Thursday, 11 September 2025

Strategy, and a Mandelson 'Masterclass'

Being able to do strategy has something in common with being artistic, mathematical, sporty, philosophical or a natural leader.  Most people could be made a little more adept at the associated skills and practices - maybe by good schooling or training, maybe by growing up around people who genuinely have the attribute - but fundamentally, becoming really good at any of them is a no-hope matter for most people.

That said, being a natural at any of these things doesn't mean being naturally good at them.  It just means: being able to swim in that pool.  And many swimmers in the strategy pool turn out to be bad strategists.

Lots of situations and organisations need strategy: and there's a tendency to grab at anyone who seems to be a swimmer in that pool, and/or for people who can to thrust themselves forward.  But really good strategists are few and far between: so it's not infrequent for a mediocre, or even poor strategist to be directing things, and it not even be realised for quite a while.  What's needed is the leadership to say, decisively, "yes, we need a strategist - but not a crap one".  Obviously, Starmer is no such leader.

Among high-profile genuine, but deeply flawed UK political strategists of recent years I would number George Osborne (often lambasted hereabouts for being no more than mere student-politico grade); Dominic Cummings (whose only thought after the very successful 2019 election campaign was "turn government upside down" instead of "deliver actual results from Brexit", making him just a self-indulgent blue-sky obsessive); and of course Peter Mandelson.

Like many of this kind, Mandelson is really interesting.  Long-term C@W readers will oft have seen me praising his political creativity and deep understanding of how the levers of power can be used in imaginative ways.  I don't resile from any of that.  But throughout his well-documented career, he has made gigantic mis-steps galore, often rebounding directly and very personally upon himself, notwithstanding his ability sometimes to deliver superb strategic advice to those he is gazing up to at the time, from the, errr, grovelling position he adopts.  

His actions in advancing his own cause or defending his won position - often when seriously up against it - have frequently been purposeful and genuinely adroit, albeit pretty transparent to anyone paying close attention (and sometimes to the whole world).  I could list many examples; and particularly enjoyed his very clever handling of what he knew was going to be a ghastly series of revelations the moment the latest Epstein cache hit the media.  Getting ahead of it as best he could; lots of well-chosen exculpatory themes, remorse, blame upon others, "being too trusting", willing to be open & honest about it all, "bigger boys / nasty lawyers dropped me in it" etc etc.  Ultimately a doomed effort, of course, but a miniature masterclass.  (I might even come up with a fisk of his recent performances.)

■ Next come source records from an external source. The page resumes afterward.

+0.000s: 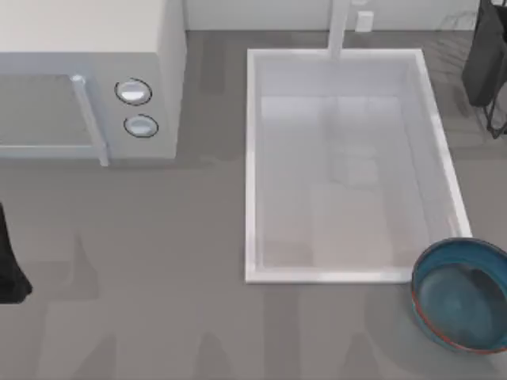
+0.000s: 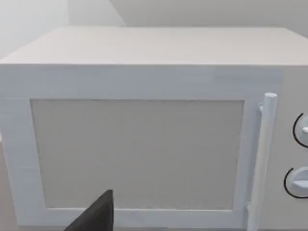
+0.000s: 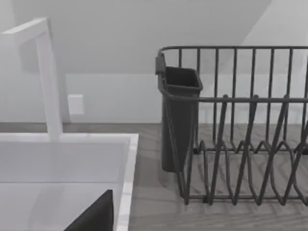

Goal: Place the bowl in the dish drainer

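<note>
**Bowl untouched on the counter, drainer waiting empty**

Bowl (image 1: 462,294) resting on the grey countertop (image 1: 174,277) at the top view's lower right, just beside the near right corner of the white sink basin (image 1: 252,166), partly cut by the frame edge. Deep blue, reddish rim, upright, nothing inside. Not gripped, not lifted.

Dish drainer (image 3: 240,144) standing at the far right of the counter, beyond the sink's right wall, well apart from the bowl; wire slots bare, dark cutlery caddy (image 3: 179,115) hooked at its near corner. Faucet (image 3: 48,82) rising at the sink's back edge.

Left arm (image 1: 9,261) parked at the left edge of the top view, its wrist camera facing the microwave (image 2: 144,134). Right wrist camera facing the drainer and sink corner. Cannot tell whether either gripper's fingers are apart or together.

Judged progress: nothing done yet. Left to do: reach, grasp at the rim, lift, carry past the sink, set into the rack.
</note>
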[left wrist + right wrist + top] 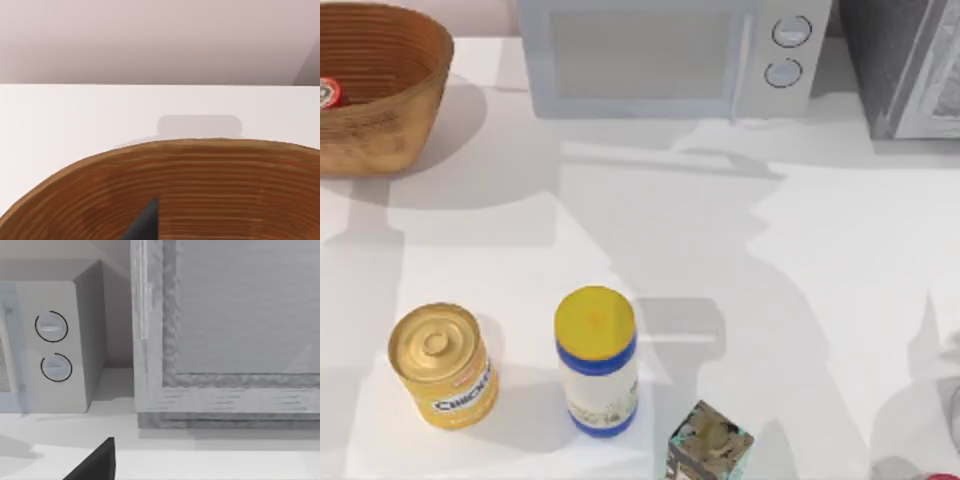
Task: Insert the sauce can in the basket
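Already, you can see the small red sauce can with its silver top (328, 94) lying inside the large round orange-brown wicker basket (415, 95) at the table's far left. Your left gripper (145, 225) hangs over that basket, nearer than the right; its opening cannot be told.

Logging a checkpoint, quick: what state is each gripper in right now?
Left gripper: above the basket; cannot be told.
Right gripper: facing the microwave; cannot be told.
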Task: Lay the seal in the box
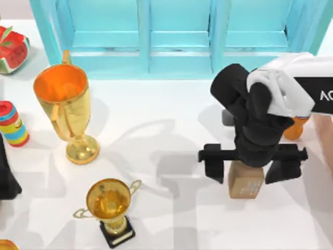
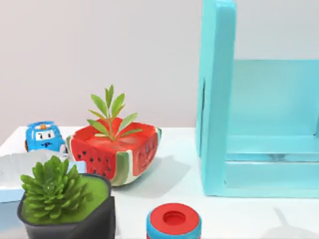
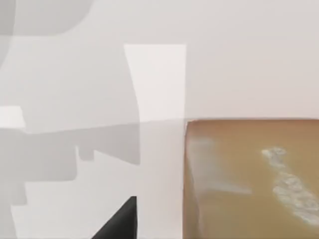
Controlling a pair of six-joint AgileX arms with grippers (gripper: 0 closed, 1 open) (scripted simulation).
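Note:
The seal (image 1: pixel 245 183), a tan-brown block with faint white markings, stands on the white table at the right. My right gripper (image 1: pixel 247 176) hangs open directly above it, one black finger (image 1: pixel 213 165) on each side of the block and clear of it. In the right wrist view the seal (image 3: pixel 249 179) is close up, with one fingertip (image 3: pixel 119 224) beside it and a gap of table between them. A pinkish-tan wall of the box (image 1: pixel 325 139) shows at the right edge. My left arm (image 1: pixel 6 174) is parked at the left edge.
An orange bottle (image 1: pixel 294 130) stands behind the right gripper. Two gold trophies (image 1: pixel 67 112) (image 1: pixel 110 208) stand left of centre. The turquoise cabinet (image 1: pixel 177 36) spans the back. A watermelon planter (image 2: pixel 117 152), striped can (image 1: pixel 11 124), toy car (image 2: pixel 45 137) and succulent pot (image 2: pixel 65 199) crowd the left.

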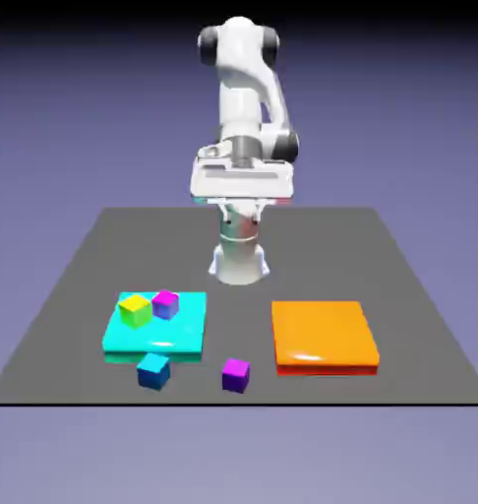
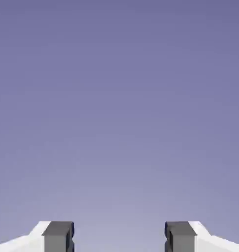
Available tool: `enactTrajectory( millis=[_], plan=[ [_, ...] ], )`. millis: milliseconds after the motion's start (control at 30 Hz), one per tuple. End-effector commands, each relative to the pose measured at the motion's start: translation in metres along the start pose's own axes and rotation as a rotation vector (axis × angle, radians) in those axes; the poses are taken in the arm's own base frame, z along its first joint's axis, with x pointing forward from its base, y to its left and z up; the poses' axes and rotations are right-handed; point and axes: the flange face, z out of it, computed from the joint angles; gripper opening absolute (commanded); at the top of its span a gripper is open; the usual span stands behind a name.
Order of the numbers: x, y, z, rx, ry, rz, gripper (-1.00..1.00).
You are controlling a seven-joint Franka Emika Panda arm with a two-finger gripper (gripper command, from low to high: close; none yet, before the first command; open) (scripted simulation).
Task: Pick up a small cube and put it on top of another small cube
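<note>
Four small cubes sit near the front of the grey table (image 1: 86,266) in the exterior view. Two of them rest on a flat cyan slab (image 1: 174,337) toward that view's left: a yellow-green cube (image 1: 135,310) and, just beside it on its right, a magenta-topped cube (image 1: 165,303) with purple sides. Off the slab, right at its front edge, stands a blue-teal cube (image 1: 153,370). The small cube (image 1: 236,374), magenta on top with darker violet sides, stands alone on the bare table between the cyan slab and a flat orange slab (image 1: 322,335) on the exterior view's right, nearer the front edge than either slab's middle. The white arm rises at the far side of the table, its hand held high above the surface and well apart from every cube. In the hand view the gripper (image 2: 119,238) shows its two grey fingertips (image 2: 58,237) set wide apart at the bottom edge, with nothing between them; only the plain blue-violet backdrop fills the rest of that view.
</note>
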Motion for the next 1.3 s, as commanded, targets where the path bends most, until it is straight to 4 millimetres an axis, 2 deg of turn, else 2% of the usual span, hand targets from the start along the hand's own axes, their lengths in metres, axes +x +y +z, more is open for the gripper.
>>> enactTrajectory(
  millis=[0, 300, 600, 833, 1067, 1167, 1233, 1267],
  plan=[
    [0.004, -0.002, 0.01, -0.03, -0.031, 0.012, 0.0],
    [0.033, -0.008, 0.103, -0.295, -0.308, 0.122, 0.0],
    [0.037, 0.006, 0.199, -0.56, -0.585, 0.225, 0.0],
    [0.025, 0.029, 0.269, -0.765, -0.8, 0.297, 0.0],
    [-0.001, 0.061, 0.331, -0.97, -1.016, 0.358, 0.0],
    [-0.015, 0.076, 0.355, -1.058, -1.109, 0.379, 0.0],
    [-0.018, 0.078, 0.358, -1.071, -1.123, 0.382, 0.0],
    [-0.031, 0.087, 0.363, -1.07, -1.123, 0.382, 0.0]
  ],
)
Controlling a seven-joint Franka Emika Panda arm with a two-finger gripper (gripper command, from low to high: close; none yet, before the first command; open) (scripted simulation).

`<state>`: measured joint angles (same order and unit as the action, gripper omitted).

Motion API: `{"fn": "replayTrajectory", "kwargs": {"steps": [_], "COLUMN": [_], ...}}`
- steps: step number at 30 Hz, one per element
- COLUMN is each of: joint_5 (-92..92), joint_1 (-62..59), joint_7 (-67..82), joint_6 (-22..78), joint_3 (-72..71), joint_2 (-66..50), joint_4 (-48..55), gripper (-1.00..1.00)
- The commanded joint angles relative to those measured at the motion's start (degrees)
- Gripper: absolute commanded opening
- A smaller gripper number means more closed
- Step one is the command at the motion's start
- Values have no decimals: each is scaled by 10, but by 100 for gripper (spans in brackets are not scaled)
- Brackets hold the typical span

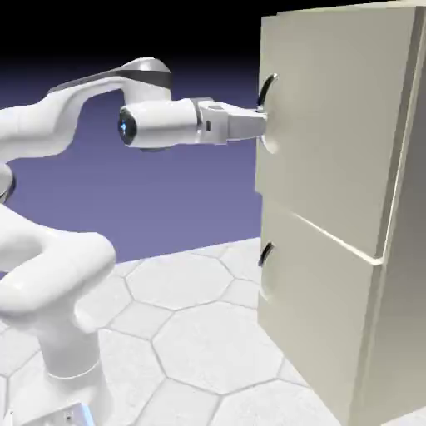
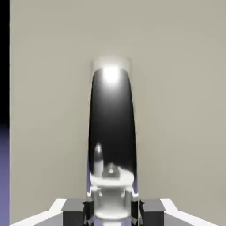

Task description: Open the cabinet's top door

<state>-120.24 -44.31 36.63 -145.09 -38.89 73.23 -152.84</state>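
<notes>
At the exterior view's left: the white arm (image 1: 50,250) rises from the lower corner, bends overhead and reaches level toward the right.
Floor: pale hexagon-patterned table (image 1: 191,324) under the arm and the cabinet.
Wrist: a rounded white housing with a small blue light (image 1: 126,126) faces the camera, just left of the hand.
Gripper (image 1: 260,123): held level, its tips at the upper door's left edge, right at the handle.
Claw state: clamped together on the top door's handle; in the hand view the dark bar fills the gap between the two grey fingertips (image 2: 73,207).
Top door's handle (image 1: 267,90): dark curved bar near the door's left edge; in the hand view it stands upright, glossy, with a bright highlight at its top.
Top door (image 1: 333,125): large flat beige panel, upper part of the cabinet; from these views I cannot tell whether it sits fully shut.
Lower door (image 1: 312,324): below it, with its own dark curved handle (image 1: 266,252) on the left edge, untouched.
Cabinet (image 1: 408,250): tall beige box filling the exterior view's right, taller than the arm.
</notes>
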Motion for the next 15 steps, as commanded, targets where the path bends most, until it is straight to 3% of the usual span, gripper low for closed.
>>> {"fn": "replayTrajectory", "kwargs": {"steps": [1,15], "joint_5": [15,260], "joint_1": [14,102], "joint_7": [2,20], "joint_6": [16,233], "joint_3": [21,311], "joint_2": [6,68], "joint_4": [-14,-116], "gripper": [-100,-100]}}
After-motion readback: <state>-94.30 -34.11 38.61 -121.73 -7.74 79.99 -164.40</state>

So: Mandelson - good or bad strategist?   My summary would be: technically brilliant; genuinely creative; mostly succeeding when taking on a difficult task on behalf of / at the behest of someone else; oddly lazy in his own cause (a bit paradoxical, admittedly - but I could elaborate: and it's a trait I have noted in others).

It's a big topic.  Other first thoughts?  

ND   

21 comments:

  1. dearieme12:30 pm

    What will be revealed next? Something dodgy about a mortgage again? Taking gifts and freebies while an Ambassador?

    But sheriously, would a clever strategist still have ties to that thumping crook Toni Blair?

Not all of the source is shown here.